§ Your goal: Retype the records below from their first line through the line containing "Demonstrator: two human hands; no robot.", and include nothing else.

§ Data:
►
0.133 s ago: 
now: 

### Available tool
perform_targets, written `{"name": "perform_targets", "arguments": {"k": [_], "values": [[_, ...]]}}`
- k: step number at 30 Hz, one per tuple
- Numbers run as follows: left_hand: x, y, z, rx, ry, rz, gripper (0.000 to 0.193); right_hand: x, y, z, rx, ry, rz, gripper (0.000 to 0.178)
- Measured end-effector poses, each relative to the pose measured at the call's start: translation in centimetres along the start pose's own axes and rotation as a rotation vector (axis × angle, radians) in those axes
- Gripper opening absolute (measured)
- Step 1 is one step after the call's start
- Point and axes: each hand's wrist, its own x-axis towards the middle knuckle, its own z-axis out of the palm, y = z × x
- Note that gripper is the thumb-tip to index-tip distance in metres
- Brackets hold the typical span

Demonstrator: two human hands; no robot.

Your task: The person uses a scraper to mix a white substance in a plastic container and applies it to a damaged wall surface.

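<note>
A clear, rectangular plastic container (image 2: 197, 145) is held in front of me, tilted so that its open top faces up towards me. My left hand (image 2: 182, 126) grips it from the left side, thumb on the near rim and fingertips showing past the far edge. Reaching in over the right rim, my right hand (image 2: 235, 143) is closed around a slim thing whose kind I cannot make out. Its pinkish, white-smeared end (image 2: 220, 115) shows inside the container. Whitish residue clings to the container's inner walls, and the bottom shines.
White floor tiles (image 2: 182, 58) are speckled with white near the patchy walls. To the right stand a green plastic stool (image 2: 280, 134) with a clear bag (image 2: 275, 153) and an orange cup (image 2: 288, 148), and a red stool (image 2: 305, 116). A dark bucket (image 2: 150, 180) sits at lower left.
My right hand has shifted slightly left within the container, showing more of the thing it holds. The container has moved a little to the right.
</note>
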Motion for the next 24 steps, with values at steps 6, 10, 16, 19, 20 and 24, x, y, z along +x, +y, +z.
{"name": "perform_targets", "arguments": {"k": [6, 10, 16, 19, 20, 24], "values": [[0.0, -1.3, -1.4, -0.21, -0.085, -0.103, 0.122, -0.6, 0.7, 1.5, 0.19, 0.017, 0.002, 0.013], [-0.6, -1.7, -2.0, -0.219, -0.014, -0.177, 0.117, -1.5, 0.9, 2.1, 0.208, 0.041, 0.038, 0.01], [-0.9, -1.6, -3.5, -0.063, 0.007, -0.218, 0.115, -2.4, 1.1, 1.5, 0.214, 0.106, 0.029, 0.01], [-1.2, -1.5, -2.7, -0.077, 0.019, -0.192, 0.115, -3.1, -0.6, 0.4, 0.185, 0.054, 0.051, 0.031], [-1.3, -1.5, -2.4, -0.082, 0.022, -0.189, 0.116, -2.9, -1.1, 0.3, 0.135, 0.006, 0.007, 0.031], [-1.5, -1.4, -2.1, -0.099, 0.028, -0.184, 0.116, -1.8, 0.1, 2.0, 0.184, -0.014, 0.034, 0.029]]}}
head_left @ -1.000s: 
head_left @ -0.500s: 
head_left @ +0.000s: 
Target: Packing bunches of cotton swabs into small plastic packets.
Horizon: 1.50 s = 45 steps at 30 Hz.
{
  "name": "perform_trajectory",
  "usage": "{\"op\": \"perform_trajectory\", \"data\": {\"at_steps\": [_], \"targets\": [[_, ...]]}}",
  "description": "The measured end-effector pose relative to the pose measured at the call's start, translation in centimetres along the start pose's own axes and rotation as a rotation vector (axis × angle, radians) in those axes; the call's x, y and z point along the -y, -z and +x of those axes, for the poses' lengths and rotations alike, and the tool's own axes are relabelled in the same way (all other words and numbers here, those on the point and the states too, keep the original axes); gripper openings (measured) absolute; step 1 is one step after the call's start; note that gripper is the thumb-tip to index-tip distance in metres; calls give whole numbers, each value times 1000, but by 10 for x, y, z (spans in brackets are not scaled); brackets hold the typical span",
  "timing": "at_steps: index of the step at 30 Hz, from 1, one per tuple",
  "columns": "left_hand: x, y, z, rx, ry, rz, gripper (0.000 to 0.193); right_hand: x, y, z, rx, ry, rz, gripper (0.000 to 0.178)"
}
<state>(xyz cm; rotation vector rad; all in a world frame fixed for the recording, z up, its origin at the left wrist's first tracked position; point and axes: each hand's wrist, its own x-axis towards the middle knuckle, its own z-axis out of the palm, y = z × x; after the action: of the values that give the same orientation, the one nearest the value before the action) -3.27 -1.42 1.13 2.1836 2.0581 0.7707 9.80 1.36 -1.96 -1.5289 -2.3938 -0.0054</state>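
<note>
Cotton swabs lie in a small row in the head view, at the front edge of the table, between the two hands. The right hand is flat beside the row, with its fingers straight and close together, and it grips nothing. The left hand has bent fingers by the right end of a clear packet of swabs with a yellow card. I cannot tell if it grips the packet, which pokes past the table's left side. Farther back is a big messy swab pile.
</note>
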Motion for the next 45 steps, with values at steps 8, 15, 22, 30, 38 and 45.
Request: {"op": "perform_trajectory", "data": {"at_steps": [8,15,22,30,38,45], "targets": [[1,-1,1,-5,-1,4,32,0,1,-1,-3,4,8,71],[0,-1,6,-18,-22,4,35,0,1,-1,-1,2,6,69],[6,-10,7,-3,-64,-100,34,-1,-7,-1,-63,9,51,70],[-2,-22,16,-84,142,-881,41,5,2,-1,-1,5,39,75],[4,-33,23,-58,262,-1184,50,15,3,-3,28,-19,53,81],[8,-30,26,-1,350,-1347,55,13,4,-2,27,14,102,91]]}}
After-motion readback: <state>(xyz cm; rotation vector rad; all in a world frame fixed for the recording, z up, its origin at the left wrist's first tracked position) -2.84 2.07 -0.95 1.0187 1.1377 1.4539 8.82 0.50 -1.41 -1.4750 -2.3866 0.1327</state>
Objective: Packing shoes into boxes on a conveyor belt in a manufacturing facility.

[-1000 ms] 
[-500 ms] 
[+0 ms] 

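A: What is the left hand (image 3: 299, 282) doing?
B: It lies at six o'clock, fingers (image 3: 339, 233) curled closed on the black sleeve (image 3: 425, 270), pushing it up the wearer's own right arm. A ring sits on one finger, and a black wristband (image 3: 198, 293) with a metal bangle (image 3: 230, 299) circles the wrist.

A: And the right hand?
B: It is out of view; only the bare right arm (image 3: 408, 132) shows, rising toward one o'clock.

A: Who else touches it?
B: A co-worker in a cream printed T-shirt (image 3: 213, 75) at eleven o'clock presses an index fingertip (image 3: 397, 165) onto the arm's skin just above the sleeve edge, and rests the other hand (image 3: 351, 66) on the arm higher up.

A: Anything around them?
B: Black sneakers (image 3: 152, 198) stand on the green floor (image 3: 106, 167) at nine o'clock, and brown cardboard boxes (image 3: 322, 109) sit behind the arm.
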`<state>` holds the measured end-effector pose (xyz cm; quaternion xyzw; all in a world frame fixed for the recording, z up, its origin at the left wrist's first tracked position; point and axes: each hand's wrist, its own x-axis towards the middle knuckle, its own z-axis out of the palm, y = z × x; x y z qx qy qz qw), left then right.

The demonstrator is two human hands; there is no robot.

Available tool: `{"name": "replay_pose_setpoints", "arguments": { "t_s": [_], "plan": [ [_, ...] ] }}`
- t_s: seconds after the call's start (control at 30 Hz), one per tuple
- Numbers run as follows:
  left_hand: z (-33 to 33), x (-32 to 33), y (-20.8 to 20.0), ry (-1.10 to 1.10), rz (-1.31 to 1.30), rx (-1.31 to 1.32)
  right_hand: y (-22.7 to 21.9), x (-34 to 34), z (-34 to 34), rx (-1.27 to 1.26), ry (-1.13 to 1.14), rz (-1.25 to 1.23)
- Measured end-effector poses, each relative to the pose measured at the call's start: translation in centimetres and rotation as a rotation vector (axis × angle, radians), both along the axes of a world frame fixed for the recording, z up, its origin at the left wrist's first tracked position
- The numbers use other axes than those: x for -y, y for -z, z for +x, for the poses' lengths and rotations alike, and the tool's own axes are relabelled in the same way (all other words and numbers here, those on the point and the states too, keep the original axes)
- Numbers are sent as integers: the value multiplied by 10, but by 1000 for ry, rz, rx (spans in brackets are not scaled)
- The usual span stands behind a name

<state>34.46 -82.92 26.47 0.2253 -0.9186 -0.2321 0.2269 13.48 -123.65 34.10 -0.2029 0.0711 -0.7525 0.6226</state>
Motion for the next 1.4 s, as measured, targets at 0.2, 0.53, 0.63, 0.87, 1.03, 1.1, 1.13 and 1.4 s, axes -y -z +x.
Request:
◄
§ Solved problem:
0.133 s ago: 
now: 

### Available tool
perform_targets, written `{"name": "perform_targets", "arguments": {"k": [_], "values": [[_, ...]]}}`
- k: step number at 30 Hz, one per tuple
- Numbers run as follows: left_hand: x, y, z, rx, ry, rz, gripper (0.000 to 0.193); right_hand: x, y, z, rx, ry, rz, gripper (0.000 to 0.178)
- Measured end-effector poses, each relative to the pose measured at the call's start: translation in centimetres along the start pose's own axes and rotation as a rotation vector (axis × angle, radians) in those axes
- Gripper opening absolute (measured)
- Step 1 is one step after the call's start
- Point and axes: each hand's wrist, its own x-axis towards the middle knuckle, its own z-axis out of the palm, y = z × x
- Note that gripper is the thumb-tip to index-tip distance in metres
- Brackets hold the typical span

Demonstrator: two human hands; no robot.

No more output is required.